- REQUIRED ACTION:
Pictures should be left out while the data beneath this task is written out word for word.

- STORED DATA:
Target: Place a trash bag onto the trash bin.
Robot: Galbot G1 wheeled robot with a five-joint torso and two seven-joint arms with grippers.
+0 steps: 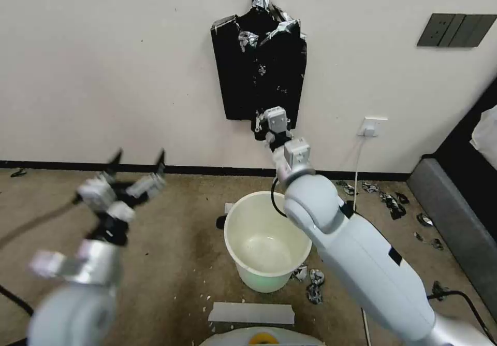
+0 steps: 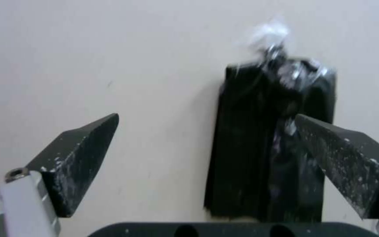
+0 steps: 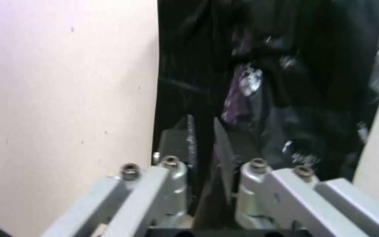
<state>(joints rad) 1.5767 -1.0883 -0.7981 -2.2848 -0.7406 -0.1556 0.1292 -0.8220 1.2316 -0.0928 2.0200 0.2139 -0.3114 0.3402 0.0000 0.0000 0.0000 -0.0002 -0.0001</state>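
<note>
Black bag bundle hangs on wall; right tool pinching bundle's lower edge, one sheet or more unclear; advise slow downward peel; left tool spread, idle; trash bin on floor below.

Before me, the bundle of black bags hangs on the wall at upper centre, gathered and taped at its top. I see a dark switch panel at upper right, with a white socket below it. Torn black scraps litter the tan floor at right. A white strip lies at lower centre.
</note>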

- TASK RESPONSE:
Target: Place a trash bag onto the trash bin.
Robot: Galbot G1 wheeled robot with a five-joint torso and two seven-joint arms with grippers.
+0 steps: 
+0 steps: 
+0 steps: 
<state>(joints rad) 1.5767 -1.0883 -0.7981 -2.2848 -0.7406 -0.1556 0.1292 -0.8220 1.2316 -0.0928 2.0200 0.2139 -0.3114 0.3402 0.0000 0.0000 0.0000 -0.0002 -0.0001</state>
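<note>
Black bag bundle hangs on wall; right tool pinching bundle's lower edge, one sheet or more unclear; advise slow downward peel; left tool spread, idle; trash bin on floor below.

Before me, the bundle of black bags hangs on the wall at upper centre, gathered and taped at its top. I see a dark switch panel at upper right, with a white socket below it. Torn black scraps litter the tan floor at right. A white strip lies at lower centre.
</note>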

The output above is the complete answer.